Bug 1842706

Summary:	keepalived vrrp address lost after nmcli modication
Product:	Red Hat Enterprise Linux 7	Reporter:	Justin <jherron>
Component:	keepalived	Assignee:	Ryan O'Hara <rohara>
Status:	CLOSED WONTFIX	QA Contact:	Brandon Perkins <bperkins>
Severity:	medium	Docs Contact:
Priority:	unspecified
Version:	7.7	CC:	cluster-maint, cutaylor
Target Milestone:	rc
Target Release:	---
Hardware:	All
OS:	Linux
Whiteboard:
Fixed In Version:		Doc Type:	If docs needed, set a value
Doc Text:		Story Points:	---
Clone Of:		Environment:
Last Closed:	2020-11-11 21:42:37 UTC	Type:	Bug
Regression:	---	Mount Type:	---
Documentation:	---	CRM:
Verified Versions:		Category:	---
oVirt Team:	---	RHEL 7.3 requirements from Atomic Host:
Cloudforms Team:	---	Target Upstream Version:
Embargoed:

Description Justin 2020-06-01 21:51:18 UTC

Description of problem:
Case 02644340, customer is reporting when any modification is done to the Interface profile managed by NetworkManager that keepalived is listening on the vrrp address assigned to an interface is lost and fail over does not occur as well as the vrrp address is unreachable. I was able to completely reproduce this problem with two vms on a single subnet. 
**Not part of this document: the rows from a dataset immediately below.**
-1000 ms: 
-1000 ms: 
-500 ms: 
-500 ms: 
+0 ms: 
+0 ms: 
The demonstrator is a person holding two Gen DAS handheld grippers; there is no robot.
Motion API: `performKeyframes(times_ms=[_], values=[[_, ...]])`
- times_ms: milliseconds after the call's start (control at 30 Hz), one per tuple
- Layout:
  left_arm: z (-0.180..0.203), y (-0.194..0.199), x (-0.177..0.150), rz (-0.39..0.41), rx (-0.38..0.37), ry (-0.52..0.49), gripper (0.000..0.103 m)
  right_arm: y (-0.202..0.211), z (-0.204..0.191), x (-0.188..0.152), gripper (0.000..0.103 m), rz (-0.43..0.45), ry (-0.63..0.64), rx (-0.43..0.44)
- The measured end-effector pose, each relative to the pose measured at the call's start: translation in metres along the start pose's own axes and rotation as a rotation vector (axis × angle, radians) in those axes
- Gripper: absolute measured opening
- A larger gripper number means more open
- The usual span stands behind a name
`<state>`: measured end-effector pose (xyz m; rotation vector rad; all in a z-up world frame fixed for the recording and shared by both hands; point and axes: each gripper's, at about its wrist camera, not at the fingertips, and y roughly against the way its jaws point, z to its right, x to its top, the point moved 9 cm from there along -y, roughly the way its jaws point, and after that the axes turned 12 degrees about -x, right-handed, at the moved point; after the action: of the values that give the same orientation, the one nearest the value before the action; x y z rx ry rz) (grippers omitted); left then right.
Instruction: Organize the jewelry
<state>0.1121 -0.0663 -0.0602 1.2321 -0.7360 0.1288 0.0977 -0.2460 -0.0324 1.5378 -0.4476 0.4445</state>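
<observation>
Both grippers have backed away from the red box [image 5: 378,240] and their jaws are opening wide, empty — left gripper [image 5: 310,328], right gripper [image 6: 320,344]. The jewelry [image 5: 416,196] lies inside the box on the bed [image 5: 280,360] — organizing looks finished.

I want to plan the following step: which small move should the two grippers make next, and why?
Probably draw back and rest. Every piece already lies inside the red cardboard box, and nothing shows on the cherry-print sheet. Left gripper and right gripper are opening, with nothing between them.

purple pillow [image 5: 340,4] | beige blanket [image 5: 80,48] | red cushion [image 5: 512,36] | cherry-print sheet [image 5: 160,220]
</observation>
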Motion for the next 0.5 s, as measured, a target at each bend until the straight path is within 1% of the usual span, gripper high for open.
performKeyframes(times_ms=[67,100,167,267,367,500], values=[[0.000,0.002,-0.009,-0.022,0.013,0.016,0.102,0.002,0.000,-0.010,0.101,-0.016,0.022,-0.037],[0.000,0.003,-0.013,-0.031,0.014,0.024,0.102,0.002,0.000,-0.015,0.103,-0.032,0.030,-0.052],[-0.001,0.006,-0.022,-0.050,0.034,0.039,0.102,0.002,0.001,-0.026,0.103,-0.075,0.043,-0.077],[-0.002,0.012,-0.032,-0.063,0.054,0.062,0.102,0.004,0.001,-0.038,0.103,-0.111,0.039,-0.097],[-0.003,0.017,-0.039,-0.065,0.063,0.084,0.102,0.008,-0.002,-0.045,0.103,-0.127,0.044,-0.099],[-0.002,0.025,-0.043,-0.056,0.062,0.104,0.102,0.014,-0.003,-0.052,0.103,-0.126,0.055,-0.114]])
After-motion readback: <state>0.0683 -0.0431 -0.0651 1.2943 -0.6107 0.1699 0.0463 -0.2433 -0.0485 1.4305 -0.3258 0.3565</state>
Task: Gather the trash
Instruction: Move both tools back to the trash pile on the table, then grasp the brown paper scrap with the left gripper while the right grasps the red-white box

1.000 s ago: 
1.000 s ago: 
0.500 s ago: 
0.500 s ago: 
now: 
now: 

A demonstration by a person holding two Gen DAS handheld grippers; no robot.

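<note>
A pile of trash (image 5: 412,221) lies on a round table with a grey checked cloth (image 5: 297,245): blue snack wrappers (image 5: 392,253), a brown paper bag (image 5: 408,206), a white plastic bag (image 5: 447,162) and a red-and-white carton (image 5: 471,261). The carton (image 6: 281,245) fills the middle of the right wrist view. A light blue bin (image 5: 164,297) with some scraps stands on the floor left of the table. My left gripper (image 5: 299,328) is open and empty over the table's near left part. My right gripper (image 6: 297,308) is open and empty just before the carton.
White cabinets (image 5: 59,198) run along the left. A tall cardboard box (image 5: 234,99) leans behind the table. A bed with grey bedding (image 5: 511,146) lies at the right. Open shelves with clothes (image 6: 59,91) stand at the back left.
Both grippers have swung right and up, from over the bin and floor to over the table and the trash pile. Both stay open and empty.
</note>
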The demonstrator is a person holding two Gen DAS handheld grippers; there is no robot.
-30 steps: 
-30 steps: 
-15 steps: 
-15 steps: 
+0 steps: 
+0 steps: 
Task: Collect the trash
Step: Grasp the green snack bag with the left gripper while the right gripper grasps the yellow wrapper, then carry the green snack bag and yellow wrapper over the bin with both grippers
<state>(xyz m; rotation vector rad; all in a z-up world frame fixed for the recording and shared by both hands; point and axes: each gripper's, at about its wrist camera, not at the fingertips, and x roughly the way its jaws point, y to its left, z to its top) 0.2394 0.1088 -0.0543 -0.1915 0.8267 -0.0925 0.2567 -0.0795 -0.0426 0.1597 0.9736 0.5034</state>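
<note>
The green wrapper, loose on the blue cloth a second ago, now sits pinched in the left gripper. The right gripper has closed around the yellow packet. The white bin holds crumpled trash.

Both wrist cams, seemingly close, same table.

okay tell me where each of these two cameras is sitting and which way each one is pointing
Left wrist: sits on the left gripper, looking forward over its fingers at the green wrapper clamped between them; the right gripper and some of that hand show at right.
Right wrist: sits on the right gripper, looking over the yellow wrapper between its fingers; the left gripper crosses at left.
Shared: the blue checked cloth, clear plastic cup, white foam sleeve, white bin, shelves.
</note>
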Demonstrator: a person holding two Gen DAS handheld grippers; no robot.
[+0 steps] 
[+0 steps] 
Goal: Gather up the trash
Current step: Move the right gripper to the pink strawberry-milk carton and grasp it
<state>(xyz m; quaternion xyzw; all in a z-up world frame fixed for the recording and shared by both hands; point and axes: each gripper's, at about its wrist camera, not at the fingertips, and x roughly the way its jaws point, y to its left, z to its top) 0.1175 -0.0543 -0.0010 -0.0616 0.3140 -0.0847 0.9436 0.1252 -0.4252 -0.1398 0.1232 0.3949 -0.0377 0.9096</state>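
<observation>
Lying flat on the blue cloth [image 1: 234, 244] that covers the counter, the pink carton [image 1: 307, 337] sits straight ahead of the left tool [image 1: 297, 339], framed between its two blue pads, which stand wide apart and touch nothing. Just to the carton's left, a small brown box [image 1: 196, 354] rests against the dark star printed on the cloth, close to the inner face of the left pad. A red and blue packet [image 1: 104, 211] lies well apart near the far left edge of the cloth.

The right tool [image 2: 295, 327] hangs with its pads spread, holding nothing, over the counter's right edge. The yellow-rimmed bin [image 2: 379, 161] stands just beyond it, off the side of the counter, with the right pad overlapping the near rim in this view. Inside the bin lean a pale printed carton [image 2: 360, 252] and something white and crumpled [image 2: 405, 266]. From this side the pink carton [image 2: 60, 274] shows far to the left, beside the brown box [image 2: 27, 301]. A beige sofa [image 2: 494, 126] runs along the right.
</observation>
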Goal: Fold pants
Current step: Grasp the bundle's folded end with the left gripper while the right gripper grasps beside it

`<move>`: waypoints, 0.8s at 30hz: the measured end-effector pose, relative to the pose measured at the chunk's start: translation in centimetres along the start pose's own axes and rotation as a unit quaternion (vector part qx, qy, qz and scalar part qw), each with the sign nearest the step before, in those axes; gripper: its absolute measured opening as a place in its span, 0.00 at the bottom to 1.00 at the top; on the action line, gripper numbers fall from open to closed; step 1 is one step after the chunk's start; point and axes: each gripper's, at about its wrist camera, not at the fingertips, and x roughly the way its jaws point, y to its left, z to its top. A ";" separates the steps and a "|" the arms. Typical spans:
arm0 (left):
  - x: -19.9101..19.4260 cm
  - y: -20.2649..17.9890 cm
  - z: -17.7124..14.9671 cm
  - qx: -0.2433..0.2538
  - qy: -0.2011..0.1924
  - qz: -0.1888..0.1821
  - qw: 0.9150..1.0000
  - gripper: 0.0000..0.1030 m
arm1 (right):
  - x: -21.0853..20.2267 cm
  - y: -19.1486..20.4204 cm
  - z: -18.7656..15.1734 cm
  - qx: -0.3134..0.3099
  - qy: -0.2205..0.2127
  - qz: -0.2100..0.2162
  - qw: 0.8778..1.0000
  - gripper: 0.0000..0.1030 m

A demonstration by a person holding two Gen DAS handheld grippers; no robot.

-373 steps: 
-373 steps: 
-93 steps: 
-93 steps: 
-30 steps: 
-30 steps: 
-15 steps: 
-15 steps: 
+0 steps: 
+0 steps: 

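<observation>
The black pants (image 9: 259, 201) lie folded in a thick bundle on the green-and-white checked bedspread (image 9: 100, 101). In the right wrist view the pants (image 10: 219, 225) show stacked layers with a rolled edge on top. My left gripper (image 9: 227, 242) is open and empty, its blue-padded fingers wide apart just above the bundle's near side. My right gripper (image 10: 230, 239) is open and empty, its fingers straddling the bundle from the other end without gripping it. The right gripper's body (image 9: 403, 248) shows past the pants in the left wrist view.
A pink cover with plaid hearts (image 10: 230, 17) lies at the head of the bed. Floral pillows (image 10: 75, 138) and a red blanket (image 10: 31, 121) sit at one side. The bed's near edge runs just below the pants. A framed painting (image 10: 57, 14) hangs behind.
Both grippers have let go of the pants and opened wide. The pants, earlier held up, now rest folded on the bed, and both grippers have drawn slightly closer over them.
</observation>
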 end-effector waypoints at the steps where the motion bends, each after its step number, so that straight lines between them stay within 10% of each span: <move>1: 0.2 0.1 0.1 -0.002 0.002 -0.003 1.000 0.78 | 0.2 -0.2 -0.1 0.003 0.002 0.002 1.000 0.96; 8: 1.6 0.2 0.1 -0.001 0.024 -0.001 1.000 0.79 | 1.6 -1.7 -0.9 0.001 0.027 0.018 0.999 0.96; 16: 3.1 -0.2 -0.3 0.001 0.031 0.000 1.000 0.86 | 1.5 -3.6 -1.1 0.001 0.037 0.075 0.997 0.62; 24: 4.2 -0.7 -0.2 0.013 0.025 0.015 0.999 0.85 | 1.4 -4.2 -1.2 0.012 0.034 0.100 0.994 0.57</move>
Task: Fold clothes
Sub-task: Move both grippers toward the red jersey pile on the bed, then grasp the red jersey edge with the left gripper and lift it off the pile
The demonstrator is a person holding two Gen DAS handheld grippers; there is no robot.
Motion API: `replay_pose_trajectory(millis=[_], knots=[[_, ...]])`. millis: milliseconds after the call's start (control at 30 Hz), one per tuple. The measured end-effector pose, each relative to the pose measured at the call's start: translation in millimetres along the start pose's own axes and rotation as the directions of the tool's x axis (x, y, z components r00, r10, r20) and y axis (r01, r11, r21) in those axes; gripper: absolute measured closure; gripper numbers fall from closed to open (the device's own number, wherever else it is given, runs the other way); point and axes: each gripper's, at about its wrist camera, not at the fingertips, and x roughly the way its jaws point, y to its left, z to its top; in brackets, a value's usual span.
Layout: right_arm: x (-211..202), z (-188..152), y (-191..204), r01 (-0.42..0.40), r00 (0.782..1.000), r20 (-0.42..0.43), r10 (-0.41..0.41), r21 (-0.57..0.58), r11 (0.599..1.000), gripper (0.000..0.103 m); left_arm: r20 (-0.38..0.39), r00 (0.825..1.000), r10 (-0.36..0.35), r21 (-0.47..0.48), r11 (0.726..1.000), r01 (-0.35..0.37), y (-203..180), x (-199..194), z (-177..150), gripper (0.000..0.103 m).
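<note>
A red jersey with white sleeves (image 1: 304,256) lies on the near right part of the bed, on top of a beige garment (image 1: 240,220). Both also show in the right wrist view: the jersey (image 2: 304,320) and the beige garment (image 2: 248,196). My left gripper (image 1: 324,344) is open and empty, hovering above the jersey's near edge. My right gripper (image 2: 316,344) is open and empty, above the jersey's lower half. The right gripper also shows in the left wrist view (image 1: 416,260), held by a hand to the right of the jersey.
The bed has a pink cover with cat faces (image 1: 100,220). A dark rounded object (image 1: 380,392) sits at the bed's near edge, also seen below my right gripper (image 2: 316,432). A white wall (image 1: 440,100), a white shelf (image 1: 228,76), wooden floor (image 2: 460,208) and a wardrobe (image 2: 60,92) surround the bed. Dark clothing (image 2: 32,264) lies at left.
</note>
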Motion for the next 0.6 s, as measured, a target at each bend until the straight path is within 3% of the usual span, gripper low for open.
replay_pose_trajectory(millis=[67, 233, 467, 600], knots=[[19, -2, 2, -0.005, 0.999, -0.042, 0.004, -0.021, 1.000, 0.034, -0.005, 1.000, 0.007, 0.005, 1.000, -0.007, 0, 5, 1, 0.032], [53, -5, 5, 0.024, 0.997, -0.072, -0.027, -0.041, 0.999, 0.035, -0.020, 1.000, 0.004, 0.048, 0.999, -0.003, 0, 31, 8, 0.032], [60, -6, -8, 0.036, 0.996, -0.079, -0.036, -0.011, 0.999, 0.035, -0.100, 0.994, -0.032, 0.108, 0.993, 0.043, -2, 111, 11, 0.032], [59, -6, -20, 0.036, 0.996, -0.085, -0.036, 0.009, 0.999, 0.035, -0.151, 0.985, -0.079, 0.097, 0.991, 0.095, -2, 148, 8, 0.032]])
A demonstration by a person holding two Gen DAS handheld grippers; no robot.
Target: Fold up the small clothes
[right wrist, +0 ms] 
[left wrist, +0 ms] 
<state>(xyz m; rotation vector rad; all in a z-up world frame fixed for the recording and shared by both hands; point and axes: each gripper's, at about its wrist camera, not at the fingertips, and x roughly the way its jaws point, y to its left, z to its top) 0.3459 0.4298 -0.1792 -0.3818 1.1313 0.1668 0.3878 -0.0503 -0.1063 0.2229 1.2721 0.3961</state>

        +----->--------------------+
        |      |XXXXXXXXXXXX|      |
        |  +-----------------<-+   |
        |  |                   |   |
        |  v                   |   v
+-------+--+---+            +--+---+-------+
|node01        |            |node02        |
|              +<---+VIP+-->+              |
|              | 10.170.1.50|              |
|              |            |              |
|              |            |              |
+--------------+            +--------------+


VIP address: 
-----------------------------------------
Version-Release number of selected component (if applicable):

keepalived-1.3.5-16.el7.x86_64 

How reproducible:
----------------------------------------------------
Steps to Reproduce:
1. yum install keepalived -y 
2. Setup an instance of keepalived with MASTER|BACKUP
3. Edit the interface via nmcli then reset or reapply the interface.

Actual results:
/*Address is assigned to ens224*/
----------------------------------------------------
~]# ip addr list | grep 131
    inet 131.232.67.212/24 brd 131.232.67.255 scope global noprefixroute ens192
    inet 131.232.67.214/24 scope global secondary ens192
----------------------------------------------------
/*Modify interface that is listed in the keepalived.conf instance ie directive `interface ens192`*/
----------------------------------------------------
~]# nmcli con mod ens192 ipv4.dns "131.232.3.99"
~]# ip addr list | grep 131 ; date
    inet 131.232.67.212/24 brd 131.232.67.255 scope global noprefixroute ens192
    inet 131.232.67.214/24 scope global secondary ens192
----------------------------------------------------
Now device reapply to update the settings; Notice below the VIP address is no longer assigned. 
however keepalived doesn't appear to be aware as the link is still up. 
----------------------------------------------------
~]# nmcli device reapply ens192 
Connection successfully reapplied to device 'ens192'.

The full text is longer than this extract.